Les images mises en avant dans le film utilisé pour la campagne sont extraites d’un documentaire de Rémi Bezançon. On y voit les premiers instants entre un père et son fils en salle d’accouchement. Le texte du père qui défile tout au long du film tente de faire passer un message sur les attentes genrées de la société envers un homme. Il s’agit d’un moyen pour la Sécurité routière de pousser les hommes à « résister à la pression sociale, quand la sécurité de tous est en jeu ». On peut y lire et entendre des mots forts tels que : « T’as pas à suivre ce qu’attendent les gens d’un homme », « écris l’homme que tu veux être » ou encore « un homme sensible, un homme qui pleure, un homme qui sait avoir du cœur ».

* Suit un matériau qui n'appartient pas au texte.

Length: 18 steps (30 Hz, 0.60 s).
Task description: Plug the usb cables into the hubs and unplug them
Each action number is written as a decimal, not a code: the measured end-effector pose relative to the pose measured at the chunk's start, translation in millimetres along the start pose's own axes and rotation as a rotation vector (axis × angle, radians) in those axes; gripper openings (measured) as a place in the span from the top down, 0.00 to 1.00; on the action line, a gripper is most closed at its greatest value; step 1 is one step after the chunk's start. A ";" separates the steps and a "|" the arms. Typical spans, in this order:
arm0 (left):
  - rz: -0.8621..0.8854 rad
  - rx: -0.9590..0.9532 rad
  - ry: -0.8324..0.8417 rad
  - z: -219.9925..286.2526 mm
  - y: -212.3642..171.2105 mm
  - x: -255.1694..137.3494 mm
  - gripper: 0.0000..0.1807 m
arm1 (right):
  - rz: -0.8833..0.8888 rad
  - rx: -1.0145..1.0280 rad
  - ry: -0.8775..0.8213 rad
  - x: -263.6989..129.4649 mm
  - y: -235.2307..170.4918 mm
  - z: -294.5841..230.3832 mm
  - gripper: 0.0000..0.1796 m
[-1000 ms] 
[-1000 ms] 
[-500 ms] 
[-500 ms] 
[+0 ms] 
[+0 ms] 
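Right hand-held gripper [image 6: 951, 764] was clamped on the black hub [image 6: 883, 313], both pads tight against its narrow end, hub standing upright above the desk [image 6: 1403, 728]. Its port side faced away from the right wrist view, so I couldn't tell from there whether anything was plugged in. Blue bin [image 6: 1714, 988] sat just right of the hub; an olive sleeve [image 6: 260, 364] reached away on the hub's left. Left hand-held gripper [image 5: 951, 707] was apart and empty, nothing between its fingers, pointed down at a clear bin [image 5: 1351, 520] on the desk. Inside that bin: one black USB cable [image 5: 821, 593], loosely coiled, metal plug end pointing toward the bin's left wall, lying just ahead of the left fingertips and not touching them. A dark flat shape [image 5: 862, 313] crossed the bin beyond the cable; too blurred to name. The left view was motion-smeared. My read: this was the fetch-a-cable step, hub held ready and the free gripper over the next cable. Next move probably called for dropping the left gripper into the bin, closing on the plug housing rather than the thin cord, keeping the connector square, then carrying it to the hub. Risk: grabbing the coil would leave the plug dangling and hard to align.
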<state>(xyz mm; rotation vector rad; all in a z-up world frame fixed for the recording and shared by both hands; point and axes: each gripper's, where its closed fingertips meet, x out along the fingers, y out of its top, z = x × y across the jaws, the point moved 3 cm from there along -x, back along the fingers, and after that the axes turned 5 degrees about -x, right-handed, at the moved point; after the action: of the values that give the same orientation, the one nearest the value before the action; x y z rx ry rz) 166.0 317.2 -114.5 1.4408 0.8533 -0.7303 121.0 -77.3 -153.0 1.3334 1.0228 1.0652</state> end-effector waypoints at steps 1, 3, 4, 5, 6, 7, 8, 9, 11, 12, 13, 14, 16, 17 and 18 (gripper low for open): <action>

Avec ce clip, la Sécurité routière entend amorcer une déconstruction des stéréotypes associés au genre. « Ces stéréotypes contribuent à perpétuer l'idée que l'homme, contrairement à la femme, aurait une forme d'aptitude naturelle pour la conduite, aboutissant ironiquement à transformer vitesse excessive, dépassement dangereux ou certitude de "tenir l'alcool" en signes d'une compétence toute masculine. Les statistiques rappellent qu'il n'en est rien », explique-t-elle sur la page internet de la campagne. L'organisme ose même la provocation en se demandant s'il ne faudrait pas « ajouter "masculinité" dans la liste des facteurs favorisant les accidents de la route » ?
"Le coût de la virilité"
Un questionnement sur le rôle que joue la virilité dans la conduite qui avait déjà été soulevé par Lucile Peytavin dans son livre Le coût de la virilité publié en 2021. Elle y constate que « nos sociétés modernes, pourtant capables d’analyser les actes citoyens à l’aune de critères tels que l’âge, le milieu social ou le niveau d’éducation, refusent inconsciemment la grille de lecture hommes/femmes concernant les violences », elle reprochait à la Sécurité routière de taire la dimension genrée des accidents. « En France, la Sécurité routière diffuse des campagnes de sensibilisation auprès des jeunes sans jamais préciser que ce sont d’abord les hommes jeunes, puis les hommes de tous âges, qui sont responsables de la grande majorité des accidents de la route (à durée de conduite égale avec les femmes) ».
Mais surtout elle expliquait déjà bien le rôle que jouent les comportements virils dans les accidents de la route : « Les infractions de la route entraînant des accidents graves – dès l’enfance, la valorisation de la vitesse auprès des petits garçons joue un rôle déterminant –, la consommation de stupéfiants, les comportements sexuels à risque, etc., sont en majorité le fait des hommes. Ne pas respecter les lois est également un moyen de prouver sa virilité. »
L'autrice chiffrait déjà que 84 % des auteur·rices présumé·es d’accidents mortels étaient des hommes. Puis, elle calculait le coût que représente la virilité en matière de sécurité routière. Ce dernier s'élève à 7,5 milliards d'euros par an pour la mortalité, à 17,9 milliards d'euros par an pour les hospitalisations et à 5,8 milliards d'euros pour les dégâts matériels. Soit un coût total de la virilité estimé à 13,3 milliards d'euros par an concernant les dégâts humains et matériels, d'après son ouvrage. Si la Sécurité routière ne cite pas dans sa nouvelle campagne ni le livre ni l'autrice, le message semble pourtant avoir été entendu. Il faut « libérer les hommes des attentes sociales qui les incitent à associer virilité et prise de risque », selon l'organisme.